I was initially supposed to return to Japan at the end of May but, thanks to Japan continuing to engage in an unending game of “ruin everyone’s lives so we can host the Olympics” and hoisting a variety of requirements on anyone trying to get into the country be they citizen or VISA holder (sorry tourists but you won’t be allowed back into Japan until sometime in the late 2050s), I am still here in America a half month later than expected with no idea when I’ll be back in Tokyo.

I’m still paying rent for my apartment and my comedy partner is increasingly annoyed with me and wants me to be back in Japan by next week (jokes on him, even if I did get back into the country by then, I’d still be stuck in quarantine until early July despite being fully vaccinated) but the pandemic shows no real signs of slowing down in Japan and the Olympics starting in a month only leads me to believe that things are going to get worse in Japan again before they really get better.
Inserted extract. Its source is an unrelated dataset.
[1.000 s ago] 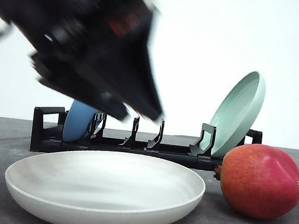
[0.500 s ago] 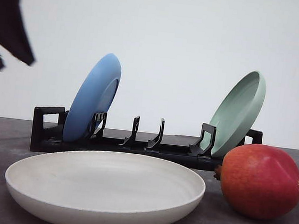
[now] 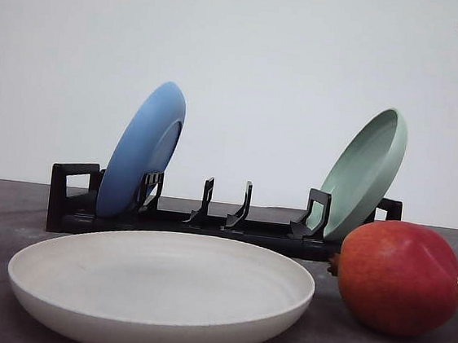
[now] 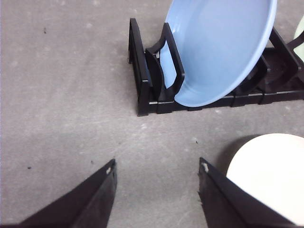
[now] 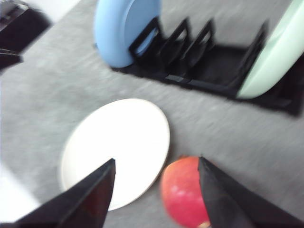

Meanwhile, here in America, I have free room and board (thanks Mom and Dad!) and things are getting back to normal (mostly because everyone is trying to pretend so) much sooner than they will be in Japan. And I can do all my translation work remotely while the State of Emergency also limits the amount of actual in-person comedy work I could be doing in Japan anyways. So what’s the rush?

What have you got to say for yourself???